▶ **Exercise**:
What you give must be exactly the lines of the material from the first through the line that contains "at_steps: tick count", inclusive, and no others.

▶ **Given data**:
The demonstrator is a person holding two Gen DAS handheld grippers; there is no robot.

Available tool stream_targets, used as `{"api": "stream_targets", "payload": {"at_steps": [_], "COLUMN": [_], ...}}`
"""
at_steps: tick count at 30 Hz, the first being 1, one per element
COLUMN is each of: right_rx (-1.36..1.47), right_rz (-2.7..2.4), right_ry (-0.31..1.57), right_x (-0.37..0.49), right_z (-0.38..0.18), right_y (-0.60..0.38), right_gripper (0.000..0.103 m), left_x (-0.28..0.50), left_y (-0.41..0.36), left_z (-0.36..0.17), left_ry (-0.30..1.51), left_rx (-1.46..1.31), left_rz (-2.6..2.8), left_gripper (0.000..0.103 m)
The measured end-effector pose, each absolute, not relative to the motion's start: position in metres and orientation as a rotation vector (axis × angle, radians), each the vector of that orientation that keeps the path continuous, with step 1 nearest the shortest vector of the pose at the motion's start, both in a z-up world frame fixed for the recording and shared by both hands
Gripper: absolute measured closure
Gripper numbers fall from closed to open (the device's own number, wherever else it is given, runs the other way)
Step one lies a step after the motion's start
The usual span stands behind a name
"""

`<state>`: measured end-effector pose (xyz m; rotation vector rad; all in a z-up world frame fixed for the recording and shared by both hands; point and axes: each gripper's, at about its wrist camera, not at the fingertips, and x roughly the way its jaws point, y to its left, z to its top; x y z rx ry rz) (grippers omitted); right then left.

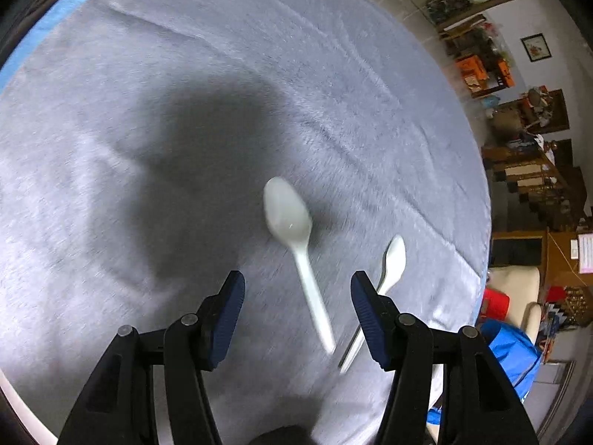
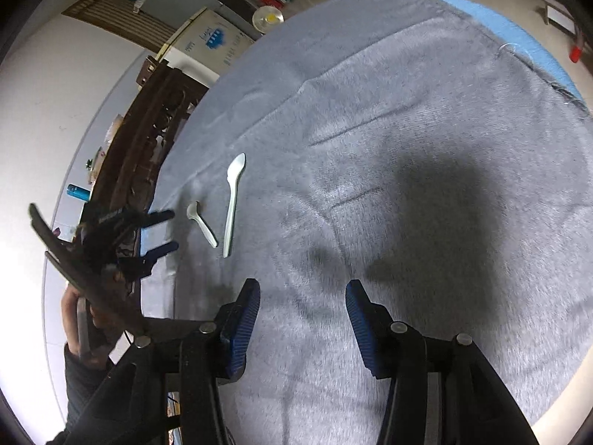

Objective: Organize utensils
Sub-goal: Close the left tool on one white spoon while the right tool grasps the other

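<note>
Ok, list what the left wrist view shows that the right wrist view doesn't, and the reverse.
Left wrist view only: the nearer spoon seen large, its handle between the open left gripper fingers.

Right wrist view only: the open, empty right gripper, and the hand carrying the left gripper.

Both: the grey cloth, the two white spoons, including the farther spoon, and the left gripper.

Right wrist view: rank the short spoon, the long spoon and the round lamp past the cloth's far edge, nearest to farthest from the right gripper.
From the right gripper, whose jaws stand open over bare cloth:
1. Short spoon and long spoon, side by side on the grey cloth, up and left; too close to call.
2. Round lamp, beyond the cloth's far edge, at the top.
</note>
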<state>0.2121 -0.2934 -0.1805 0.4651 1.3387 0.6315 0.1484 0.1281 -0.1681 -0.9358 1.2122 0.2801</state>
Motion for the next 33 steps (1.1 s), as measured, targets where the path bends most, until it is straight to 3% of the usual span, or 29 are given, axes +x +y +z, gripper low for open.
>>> {"api": "stream_targets", "payload": {"at_steps": [2, 5, 8, 10, 22, 27, 33], "right_rx": [0.46, 0.453, 0.431, 0.411, 0.133, 0.044, -0.14], "right_rz": [0.632, 0.633, 0.639, 0.641, 0.743, 0.742, 0.679], "right_ry": [1.345, 1.355, 1.359, 1.368, 1.492, 1.53, 1.535], "right_x": [0.216, 0.225, 0.233, 0.241, 0.302, 0.32, 0.331], "right_z": [-0.185, -0.188, -0.188, -0.189, -0.195, -0.2, -0.198], "right_y": [-0.29, -0.287, -0.282, -0.276, -0.156, -0.104, -0.055], "right_gripper": [0.052, 0.052, 0.052, 0.052, 0.052, 0.051, 0.049], "left_x": [0.162, 0.178, 0.189, 0.195, 0.217, 0.225, 0.232], "left_y": [0.125, 0.118, 0.114, 0.116, 0.094, 0.092, 0.093], "left_z": [-0.173, -0.18, -0.179, -0.179, -0.171, -0.171, -0.169], "left_ry": [1.226, 1.276, 1.299, 1.329, 1.471, 1.477, 1.47], "left_rx": [-0.928, -0.874, -0.793, -0.731, -0.291, -0.269, -0.268], "left_rz": [0.292, 0.284, 0.256, 0.256, 0.062, 0.079, 0.09], "left_gripper": [0.044, 0.063, 0.068, 0.093, 0.094, 0.082, 0.079]}}
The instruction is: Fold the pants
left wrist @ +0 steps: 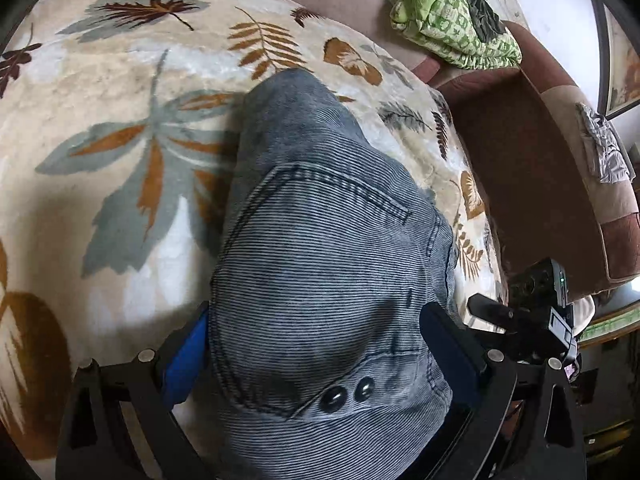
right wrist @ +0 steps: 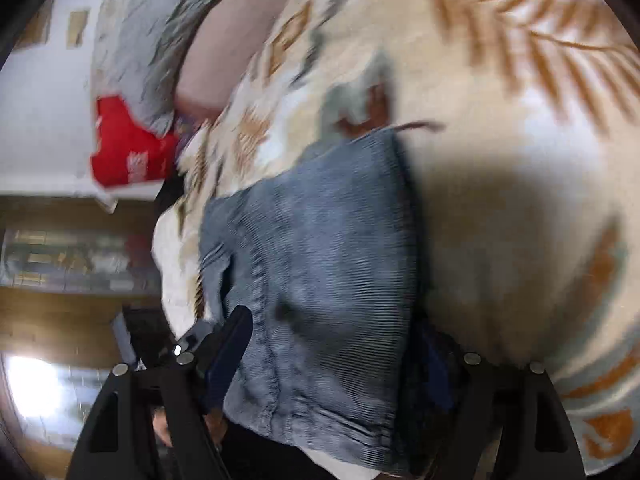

▶ **Response**:
The demonstrator is a person holding two Gen DAS handheld grippers; there is no robot.

Available tool stream_targets, used as `{"api": "stream_targets", "payload": {"at_steps": [_], "COLUMN": [_], ...}}`
"""
at_steps: tick count at 30 Hz, the first being 1, one per element

There is nothing else to add to the answer.